Il 4 maggio, in un immaginario collettivo unanime nel suo essere ingenuamente ottimista, si faceva baluardo di un libero arbitrio che – per cause di forza maggiore- ci saluta ancora beffardo dalla collina di Pony. Però quella notte, che ho camminato per godermi l’alba dal Colosseo con i movimenti incerti di un mocciosetto che impara a muovere i primi passi, sono stata investita da una consapevolezza tutt’altro che scontata: la vita, quella vera, fatta di aria che ti entra nei polmoni, mani che si sfiorano e pensieri ad alta voce che si disperdono in spazi che non ti impongo il veto delle mura, è figa sul serio.
Per adesso, anche oggi, ci resta l’incompiuto. Lo stand-by. Quel tasto di riavvio ha la smania di essere pigiato; sbrighiamoci.
(Alessia Lio)
La verità è che siamo ancora congelati in un contrasto, desiderosi di distruggere queste barriere che ci hanno separati così all’improvviso, ma ancora assuefatti al profumo di un’aria più leggera e al silenzio innaturale ed ipnotico che si è impossessato del mondo esterno. Quel luogo oltre la nostra finestra, costellato da striscioni ormai sbiaditi e lasciati appesi alle finestre, odora di libertà e allo stesso tempo inizia a farci paura, facendoci pesare addosso le aspettative del giorno in cui tutto dovrà ripartire, e dal quale noi ancora non abbiamo capito cosa volere. E allora il dubbio ci assale, iniziamo a pensare che forse non è poi così male rimanere al sicuro per qualche giorno in più, protetti da una realtà che al momento non ci sentiamo in grado di affrontare. La mente inizia a ronzare, in preda ad un vortice nel quale stiamo lentamente imparando a sopravvivere, fino a che il pensiero non si posa a chi ci è rimasto lontano, alle persone così vicine a noi che ora non possiamo toccare. “Cambierà qualcosa quando finalmente potremo sfiorarci di nuovo?” “Dovremo ricominciare da capo?” “Quella sensazione sotto le dita che ricordo così bene sarà ancora lì quando arriverà il momento, o si trasformerà in qualcosa di diverso?”

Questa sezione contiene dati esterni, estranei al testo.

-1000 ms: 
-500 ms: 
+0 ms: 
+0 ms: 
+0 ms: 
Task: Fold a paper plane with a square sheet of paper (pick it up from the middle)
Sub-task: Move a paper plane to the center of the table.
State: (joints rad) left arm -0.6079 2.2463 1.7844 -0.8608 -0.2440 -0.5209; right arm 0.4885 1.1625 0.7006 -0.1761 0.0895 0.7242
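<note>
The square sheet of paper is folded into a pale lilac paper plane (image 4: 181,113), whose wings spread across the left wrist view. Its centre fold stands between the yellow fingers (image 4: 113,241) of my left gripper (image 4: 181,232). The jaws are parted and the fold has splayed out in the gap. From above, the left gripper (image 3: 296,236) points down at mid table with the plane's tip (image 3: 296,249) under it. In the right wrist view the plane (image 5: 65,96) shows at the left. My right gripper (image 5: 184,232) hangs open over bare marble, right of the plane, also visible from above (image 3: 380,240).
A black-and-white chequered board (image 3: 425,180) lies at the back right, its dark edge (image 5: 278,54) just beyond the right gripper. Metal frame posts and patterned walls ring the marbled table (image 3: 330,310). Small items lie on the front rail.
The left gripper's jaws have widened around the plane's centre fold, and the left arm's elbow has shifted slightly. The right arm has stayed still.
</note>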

La verità è che le risposte le dovremo trovare noi, istante dopo istante, quando sarà il momento. Che sia domani o fra due mesi, la paura ci attanaglierà, intrecciandosi indissolubilmente con il sollievo e la gioia, con un senso di liberazione che forse mai avevamo provato prima.
Capiremo che qualsiasi distanza si sia insinuata tra noi sapremo ricucirla, in un momento o con il tempo poco importa, perché se c’è una cosa che abbiamo imparato in questi ultimi mesi, è che la nostra vita senza il respiro di chi amiamo è un po’ come la città più bella del mondo senza le persone che ogni giorno la inondano: unica, ma priva di quel battito che la rende viva.